Top of SOURCE DATA

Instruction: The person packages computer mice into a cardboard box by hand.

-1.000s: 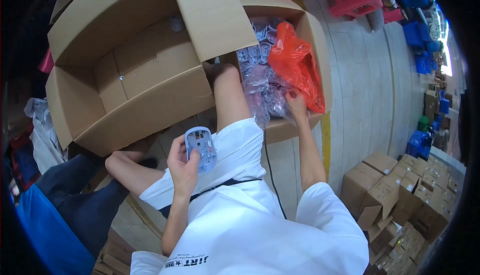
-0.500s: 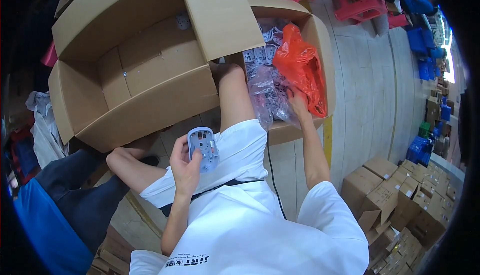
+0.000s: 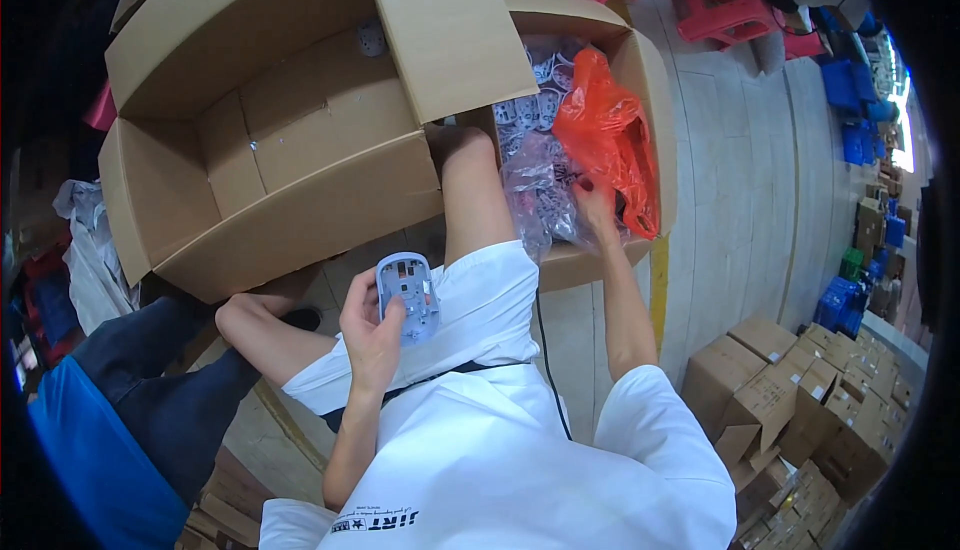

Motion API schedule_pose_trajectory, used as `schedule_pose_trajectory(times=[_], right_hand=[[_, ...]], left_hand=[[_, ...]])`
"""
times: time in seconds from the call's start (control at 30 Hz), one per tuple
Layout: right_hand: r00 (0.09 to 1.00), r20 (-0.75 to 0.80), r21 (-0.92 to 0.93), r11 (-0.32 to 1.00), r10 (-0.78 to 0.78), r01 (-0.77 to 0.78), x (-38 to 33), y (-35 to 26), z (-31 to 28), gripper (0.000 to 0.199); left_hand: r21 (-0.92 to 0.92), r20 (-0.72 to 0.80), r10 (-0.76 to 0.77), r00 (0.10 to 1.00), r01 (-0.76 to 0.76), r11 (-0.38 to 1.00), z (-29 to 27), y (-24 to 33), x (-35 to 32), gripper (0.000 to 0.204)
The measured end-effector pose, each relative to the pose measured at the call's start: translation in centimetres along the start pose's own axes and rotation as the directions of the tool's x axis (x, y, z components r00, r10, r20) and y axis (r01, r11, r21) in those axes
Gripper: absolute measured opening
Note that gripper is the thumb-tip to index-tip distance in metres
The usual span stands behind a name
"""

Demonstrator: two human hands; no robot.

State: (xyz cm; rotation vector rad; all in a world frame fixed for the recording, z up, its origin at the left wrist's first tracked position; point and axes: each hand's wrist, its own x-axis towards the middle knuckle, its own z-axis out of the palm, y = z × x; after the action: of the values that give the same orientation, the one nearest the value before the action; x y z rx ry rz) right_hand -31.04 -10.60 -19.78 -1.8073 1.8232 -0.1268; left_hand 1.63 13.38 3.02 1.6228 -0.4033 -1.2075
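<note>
Work by two bare hands above a tiled floor. The left hand (image 3: 370, 340) grasps a pale lilac-grey plastic shell (image 3: 408, 300), rounded at the ends, its hollow inner side facing up and the thumb lying on it; the shell is held over the seated person's white shorts (image 3: 490, 300). The right hand (image 3: 595, 205) reaches into a carton (image 3: 585, 266), fingers bent among small dark parts (image 3: 558, 200); whether it grips one cannot be told. Left of this hand lies a crumpled clear plastic bag (image 3: 530, 178); just beyond it, a red plastic bag (image 3: 605, 120); farther off, more pale shells (image 3: 525, 110). Beyond the left hand stands a larger open carton (image 3: 310, 205), with one pale piece (image 3: 371, 40) near its far right corner. To the right of the right hand extends the floor (image 3: 725, 170) of pale tiles, crossed near the carton by a yellow line (image 3: 660, 280). Farther out are pink stools (image 3: 722, 0), blue crates (image 3: 838, 82) and, nearer the body, stacked cartons (image 3: 765, 390). Left of the left hand are another person's dark trousers (image 3: 170, 385) and blue garment (image 3: 100, 465).
</note>
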Motion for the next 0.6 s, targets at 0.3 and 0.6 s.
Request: schedule_pose_trajectory(times=[0.3, 0.6], right_hand=[[0.977, -0.125, 0.46, 0.883, 0.171, -0.095, -1.1, 3.3, 0.3, 0.022], [0.993, 0.003, 0.574, 0.813, 0.122, -0.102, -0.7, 5.9, 0.4, 0.024]], left_hand=[[0.019, 0.008, -0.001, 1.0, 0.0, 1.0, 0.3, -0.2, 0.1, 0.039], [0.025, 0.028, -0.001, 1.0, 0.0, 1.0, 0.5, -0.5, 0.2, 0.039]])
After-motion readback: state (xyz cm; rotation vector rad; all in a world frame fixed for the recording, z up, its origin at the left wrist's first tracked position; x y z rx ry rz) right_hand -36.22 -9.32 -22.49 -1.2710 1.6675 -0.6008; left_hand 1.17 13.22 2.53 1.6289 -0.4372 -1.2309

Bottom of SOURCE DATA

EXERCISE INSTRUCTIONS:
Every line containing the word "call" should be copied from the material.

ANSWER BOX:
times: time in seconds from the call's start (control at 30 Hz), one per tuple
The measured end-effector pose, each relative to the pose measured at the call's start: translation in centimetres along the start pose's own axes and rotation as the directions of the tool's x axis (x, y, z components r00, r10, r20) and y axis (r01, r11, r21) in those axes

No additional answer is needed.